The City & State program will spotlight Illinois talent with Shaw’s “One Golden Summer” joined by Rich Newey’s “Adult Children,” Alex Phillips’ “Anything That Moves,” James Choi’s “Before the Call,” Curtis Miller’s “A Brief History of Chasing Storms” and Nurzhamal Karamoldoeva’s “Only Heaven Knows.”
Ten shorts programs range from comedies to dramas, thrillers and family animation. Highlights include “Debaters,” pairing J. Smith-Cameron and Kenneth Lonergan in a story of high school strivers competing in a congressional debate tournament; “Nervous Energy,” centered on two ambitious would-be filmmakers; The “Non-Actor,” starring Victoria Pedretti and Maya Hawke, about a woman who travels to Los Angeles for hearing-loss treatment and ends up staying with her ex-boyfriend and his new partner; and “Lily,” a spooky school tale adapted by Stephen King from one of his earliest short stories.
Outré, a new shorts sidebar, showcases filmmakers who unabashedly follow their own singular visions into wildly new and weird territories. Selections include “Water Sports,” “Abortion Party,” and “Once in a Full Moon.”
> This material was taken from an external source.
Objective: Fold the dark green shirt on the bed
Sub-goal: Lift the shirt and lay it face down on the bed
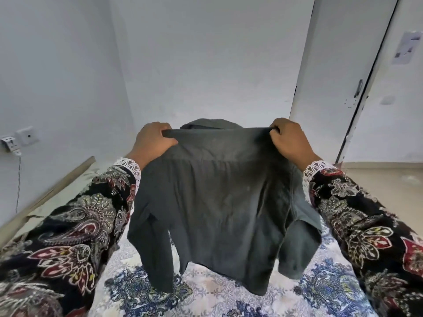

Special events include the Criterion Mobile Closet, making its seventh U.S. stop outside the festival’s hub, and Industry Days, featuring Minding the Gap director Bing Liu in conversation, a documentary summit with Lisa Cortés and Michèle Stephenson, and sessions with execs from Shudder and Steven Yeun’s Celadon Pictures.
The Chicago International Film Festival runs October 15 – 26, 2025 with film screenings and programs presented at venues across the city including AMC NEWCITY 14, the Music Box Theatre, the Gene Siskel Film Center, the Chicago History Museum, the Reva and David Logan Center for the Arts at the University of Chicago, as well as community screenings at pop-up locations including Kennedy-King College and the National Museum of Mexican Art.